The fans also took every opportunity to distract the opposing players. When the visiting team reached first base, several fans sitting on that side began to jeer the base runner. When the opposing pitcher began to struggle, the PA system played Queen’s “We Will Rock You,” and the fans went nuts in an attempt to further shake the pitcher. Even though there is not permanent seating in the outfield, even the opposing center fielder faced some jeers as fans set up temporary seats on a hill beyond the outfield face, allowing them to peer into the action.
Fans driving on the H1 freeway can spot the lights of Les Murakami Stadium and it is just a few turns off of the exit. Like any metropolitan area, there can be quite a bit of traffic congestion, and fans should be advised to allow plenty of time to get to the stadium.
Parking required a permit that ran at a cost of $6 daily, which is on par with most mainland collegiate and minor league programs.
The restrooms were small, but they did manage to cram quite a few stations inside and the crowds came and went rather quickly. Despite a large attendance on this evening, I did not notice any backups at any of the restrooms despite the 32 ounce beers.

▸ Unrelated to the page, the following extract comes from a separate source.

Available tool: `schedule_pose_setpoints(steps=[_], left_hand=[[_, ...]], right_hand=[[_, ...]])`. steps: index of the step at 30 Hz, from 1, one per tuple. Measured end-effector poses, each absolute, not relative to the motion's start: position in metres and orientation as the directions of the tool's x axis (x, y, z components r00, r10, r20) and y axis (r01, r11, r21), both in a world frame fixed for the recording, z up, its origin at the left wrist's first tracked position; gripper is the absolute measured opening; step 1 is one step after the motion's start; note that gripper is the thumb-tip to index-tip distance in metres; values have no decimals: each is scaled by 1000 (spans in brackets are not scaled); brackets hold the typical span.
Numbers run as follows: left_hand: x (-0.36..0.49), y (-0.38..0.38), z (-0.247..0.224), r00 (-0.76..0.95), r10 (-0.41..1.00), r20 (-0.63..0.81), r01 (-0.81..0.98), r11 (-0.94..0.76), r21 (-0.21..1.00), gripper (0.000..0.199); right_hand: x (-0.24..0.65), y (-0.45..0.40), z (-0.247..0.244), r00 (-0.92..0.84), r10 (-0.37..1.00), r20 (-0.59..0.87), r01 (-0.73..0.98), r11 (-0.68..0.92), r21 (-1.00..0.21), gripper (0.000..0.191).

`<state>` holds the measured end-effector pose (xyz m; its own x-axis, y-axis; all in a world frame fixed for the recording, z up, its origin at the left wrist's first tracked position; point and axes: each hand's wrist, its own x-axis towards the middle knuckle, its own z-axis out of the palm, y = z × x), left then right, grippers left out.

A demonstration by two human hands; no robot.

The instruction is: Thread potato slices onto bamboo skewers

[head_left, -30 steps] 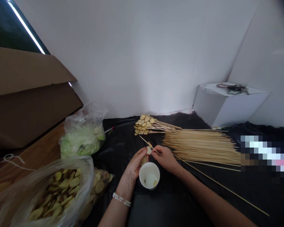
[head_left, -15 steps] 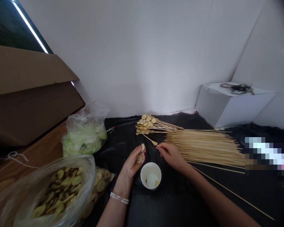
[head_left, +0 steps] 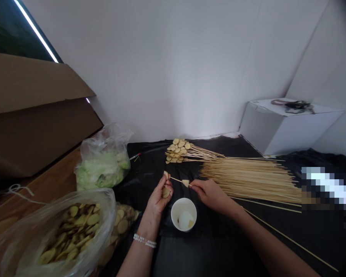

The concourse was spacious, and the steps were not at all challenging to get to the second level. The scoreboard would probably be improved, and it appeared that the video board was not in operation on this evening.
Return on Investment 5
Having participated in many of the attractions on the island of Oahu, I cannot suggest a better value than Rainbow baseball. Ticket prices at $9 for lower level seating at an upper echelon Division I program still stuns me. The upper level still provides great, unobstructed views at $7 for adults, $6 for seniors, and $4 for students. I would consider these prices to be a great value at any Division I school, let alone one with a great stadium and tremendous atmosphere.
Parking is a reasonable $6 and I consider the concessions to provide the best value pricing that I have ever witnessed at a college event. Pairing these together provides my most convincing Return on Investment score to date. I would challenge anyone to come forward with a better entertainment value (for all ages) on any of the islands of Hawaii.
The first thing that caught my attention in making the simple climb to the upper concourse was the spectacular view of the tip of Diamond Head Crater just before sunset. Fans can hike the Diamond Crater free of charge and if they make it to the top, they can look down at the University of Hawaii campus.
Embracing the program’s history, fans can spot the retired numbers of Derek Tatsuno (16) and Les Murakami (11) in the left field corner. On the lowest level, fans will find framed photos of recent 2010 and 2011 WAC Championship teams. There are also display cases filled with historic items from years past.
The Bud Light Bullpen is found in right field and is a popular spot for large groups that want to check out a Rainbows game.
Les Murakami Stadium has also been the home of the minor league Hawai’i Islanders in 1986, the Hawai’i Winter Baseball League, and the Hawai’i Island Movers summer baseball club has called the facility home for more than two decades.
In all of my reviews for Stadium Journey, Les Murakami Stadium was easily my most pleasant surprise. Not only were the aesthesis of the stadium beyond expectations, the fan support puts this venue over the top. Oahu is a popular vacation spot for many sports fans, and the sun does occasionally go down, so do yourself a favor and spend a few hours with one of the best programs in college baseball.
**Follow Drew’s journeys through Southern California on Twitter @Big10Drew.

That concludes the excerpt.